• DIRECTIONS: Please copy every line below that contains the string "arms".

§

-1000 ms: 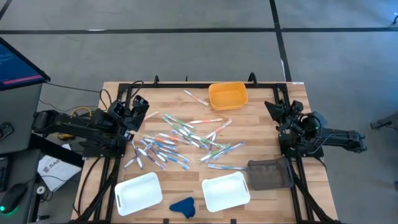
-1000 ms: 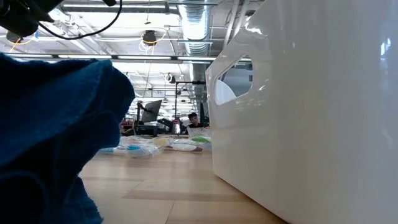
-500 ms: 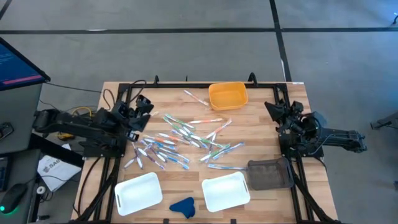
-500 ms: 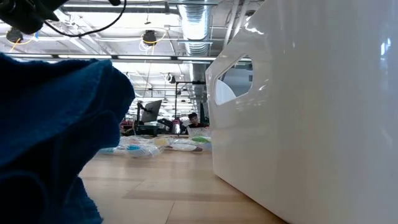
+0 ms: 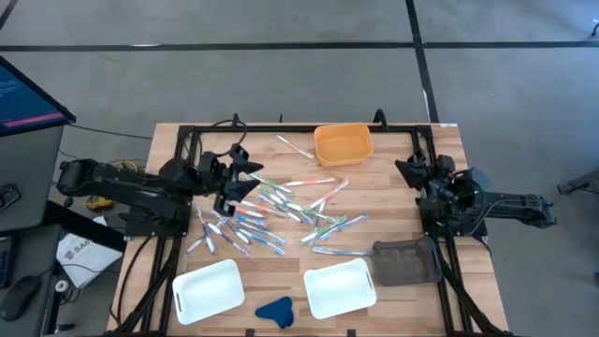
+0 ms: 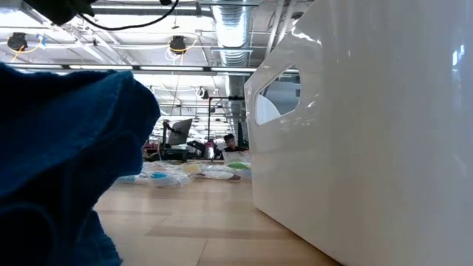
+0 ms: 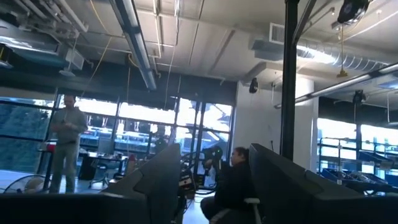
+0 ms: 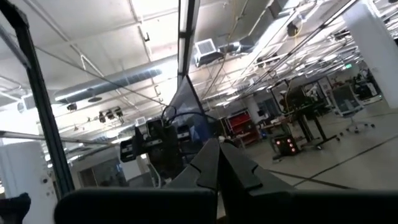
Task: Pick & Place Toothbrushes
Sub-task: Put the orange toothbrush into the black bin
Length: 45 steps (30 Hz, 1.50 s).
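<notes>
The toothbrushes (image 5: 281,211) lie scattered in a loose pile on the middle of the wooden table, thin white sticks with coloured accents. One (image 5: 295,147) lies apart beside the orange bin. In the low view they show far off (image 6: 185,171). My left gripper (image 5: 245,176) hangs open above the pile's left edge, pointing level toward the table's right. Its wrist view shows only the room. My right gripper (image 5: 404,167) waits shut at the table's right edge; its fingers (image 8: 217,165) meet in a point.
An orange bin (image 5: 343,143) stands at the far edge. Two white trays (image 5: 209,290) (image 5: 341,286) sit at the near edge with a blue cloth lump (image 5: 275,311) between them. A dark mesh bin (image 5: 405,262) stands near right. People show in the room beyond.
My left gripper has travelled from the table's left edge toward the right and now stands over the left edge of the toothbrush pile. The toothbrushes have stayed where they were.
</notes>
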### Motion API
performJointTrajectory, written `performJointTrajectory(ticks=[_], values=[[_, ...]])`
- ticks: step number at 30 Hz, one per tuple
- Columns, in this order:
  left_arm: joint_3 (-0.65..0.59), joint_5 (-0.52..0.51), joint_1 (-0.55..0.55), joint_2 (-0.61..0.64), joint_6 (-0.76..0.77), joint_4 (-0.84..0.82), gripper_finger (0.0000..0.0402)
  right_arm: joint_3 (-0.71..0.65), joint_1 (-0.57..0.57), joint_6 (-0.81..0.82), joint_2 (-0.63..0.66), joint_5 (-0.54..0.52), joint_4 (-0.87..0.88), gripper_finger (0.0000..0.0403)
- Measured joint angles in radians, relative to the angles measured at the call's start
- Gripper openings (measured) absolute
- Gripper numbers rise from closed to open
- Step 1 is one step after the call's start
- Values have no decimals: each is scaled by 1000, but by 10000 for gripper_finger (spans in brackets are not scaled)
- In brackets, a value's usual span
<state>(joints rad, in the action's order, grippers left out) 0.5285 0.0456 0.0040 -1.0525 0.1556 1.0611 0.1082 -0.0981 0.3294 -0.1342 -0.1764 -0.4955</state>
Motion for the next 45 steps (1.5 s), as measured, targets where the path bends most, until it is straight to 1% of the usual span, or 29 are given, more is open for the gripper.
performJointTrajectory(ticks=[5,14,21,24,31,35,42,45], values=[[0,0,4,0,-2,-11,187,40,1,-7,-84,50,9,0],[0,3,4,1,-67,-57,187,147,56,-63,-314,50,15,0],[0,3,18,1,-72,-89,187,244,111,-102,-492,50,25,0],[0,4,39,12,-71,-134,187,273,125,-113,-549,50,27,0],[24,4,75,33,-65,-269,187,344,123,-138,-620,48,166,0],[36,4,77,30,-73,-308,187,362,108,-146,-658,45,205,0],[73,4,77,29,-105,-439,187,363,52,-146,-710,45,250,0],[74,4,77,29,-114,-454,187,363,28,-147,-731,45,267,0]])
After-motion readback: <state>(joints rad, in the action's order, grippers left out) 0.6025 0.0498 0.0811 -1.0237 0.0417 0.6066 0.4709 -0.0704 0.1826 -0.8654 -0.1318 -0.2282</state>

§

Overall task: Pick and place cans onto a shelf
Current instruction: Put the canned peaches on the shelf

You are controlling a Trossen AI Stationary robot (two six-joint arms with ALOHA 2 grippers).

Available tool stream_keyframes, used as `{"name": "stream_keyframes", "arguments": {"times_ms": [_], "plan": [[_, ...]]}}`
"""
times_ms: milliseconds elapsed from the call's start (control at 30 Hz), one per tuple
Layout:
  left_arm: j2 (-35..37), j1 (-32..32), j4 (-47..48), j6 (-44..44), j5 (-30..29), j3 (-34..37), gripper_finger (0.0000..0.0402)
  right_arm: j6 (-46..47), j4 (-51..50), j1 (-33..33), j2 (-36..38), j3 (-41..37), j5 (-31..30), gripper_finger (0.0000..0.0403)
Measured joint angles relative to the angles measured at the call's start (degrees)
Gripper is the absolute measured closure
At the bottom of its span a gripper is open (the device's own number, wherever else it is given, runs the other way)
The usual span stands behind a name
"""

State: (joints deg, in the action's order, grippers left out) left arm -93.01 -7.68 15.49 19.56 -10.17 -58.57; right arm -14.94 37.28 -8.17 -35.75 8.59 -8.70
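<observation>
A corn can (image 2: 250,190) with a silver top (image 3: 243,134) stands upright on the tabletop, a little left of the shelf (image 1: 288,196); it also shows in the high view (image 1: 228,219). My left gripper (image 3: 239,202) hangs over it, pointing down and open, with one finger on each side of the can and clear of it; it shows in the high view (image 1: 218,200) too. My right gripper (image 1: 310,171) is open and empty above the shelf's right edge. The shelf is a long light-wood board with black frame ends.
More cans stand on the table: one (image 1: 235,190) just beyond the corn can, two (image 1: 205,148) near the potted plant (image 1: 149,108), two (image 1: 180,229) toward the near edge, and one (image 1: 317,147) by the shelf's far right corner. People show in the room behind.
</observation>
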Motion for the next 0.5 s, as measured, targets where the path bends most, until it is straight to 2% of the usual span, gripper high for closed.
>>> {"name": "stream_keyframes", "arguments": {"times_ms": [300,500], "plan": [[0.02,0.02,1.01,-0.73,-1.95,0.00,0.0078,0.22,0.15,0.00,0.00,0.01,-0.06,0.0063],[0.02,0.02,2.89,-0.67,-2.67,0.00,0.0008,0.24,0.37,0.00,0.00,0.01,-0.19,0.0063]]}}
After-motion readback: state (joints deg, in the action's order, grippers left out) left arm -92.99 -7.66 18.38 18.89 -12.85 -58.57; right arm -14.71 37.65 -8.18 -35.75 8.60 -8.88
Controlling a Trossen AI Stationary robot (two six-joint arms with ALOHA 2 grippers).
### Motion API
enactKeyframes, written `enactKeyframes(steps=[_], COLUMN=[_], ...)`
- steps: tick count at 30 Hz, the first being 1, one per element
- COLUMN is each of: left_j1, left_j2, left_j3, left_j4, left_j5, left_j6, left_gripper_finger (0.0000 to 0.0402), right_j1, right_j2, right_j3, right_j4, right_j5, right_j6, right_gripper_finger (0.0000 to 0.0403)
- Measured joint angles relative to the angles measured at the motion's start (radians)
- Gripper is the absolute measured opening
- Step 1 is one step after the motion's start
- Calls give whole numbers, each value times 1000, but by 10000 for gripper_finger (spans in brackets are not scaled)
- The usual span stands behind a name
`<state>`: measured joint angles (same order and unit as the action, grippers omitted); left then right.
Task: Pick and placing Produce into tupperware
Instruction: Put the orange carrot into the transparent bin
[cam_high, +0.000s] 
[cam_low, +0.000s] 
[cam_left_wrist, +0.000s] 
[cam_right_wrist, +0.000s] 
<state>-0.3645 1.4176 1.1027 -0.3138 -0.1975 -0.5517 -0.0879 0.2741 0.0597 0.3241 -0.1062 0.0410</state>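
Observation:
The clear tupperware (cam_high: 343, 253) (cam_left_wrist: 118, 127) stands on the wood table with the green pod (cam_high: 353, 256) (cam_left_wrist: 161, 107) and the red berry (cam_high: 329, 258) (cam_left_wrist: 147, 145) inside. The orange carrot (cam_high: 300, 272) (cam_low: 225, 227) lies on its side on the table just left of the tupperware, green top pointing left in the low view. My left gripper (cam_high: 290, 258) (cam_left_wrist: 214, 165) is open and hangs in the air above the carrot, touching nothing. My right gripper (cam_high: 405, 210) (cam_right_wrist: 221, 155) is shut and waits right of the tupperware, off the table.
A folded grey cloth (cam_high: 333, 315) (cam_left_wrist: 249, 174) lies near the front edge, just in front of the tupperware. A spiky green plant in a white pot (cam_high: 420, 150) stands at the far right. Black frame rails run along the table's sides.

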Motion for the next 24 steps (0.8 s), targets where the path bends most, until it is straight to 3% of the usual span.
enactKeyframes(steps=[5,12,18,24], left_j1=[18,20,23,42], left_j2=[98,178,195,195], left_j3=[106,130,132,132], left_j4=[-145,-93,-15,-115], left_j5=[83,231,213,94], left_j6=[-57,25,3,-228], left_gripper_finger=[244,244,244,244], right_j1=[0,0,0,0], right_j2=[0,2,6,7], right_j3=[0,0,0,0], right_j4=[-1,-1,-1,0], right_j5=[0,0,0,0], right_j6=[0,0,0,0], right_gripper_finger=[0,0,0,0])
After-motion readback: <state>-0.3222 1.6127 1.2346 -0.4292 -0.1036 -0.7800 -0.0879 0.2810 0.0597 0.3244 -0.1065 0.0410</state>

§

• RESULT OF THIS TASK:
You are controlling a Trossen AI Stationary robot (two six-joint arms with ALOHA 2 grippers).
Controlling a Trossen AI Stationary robot (two six-joint arms with ALOHA 2 grippers).

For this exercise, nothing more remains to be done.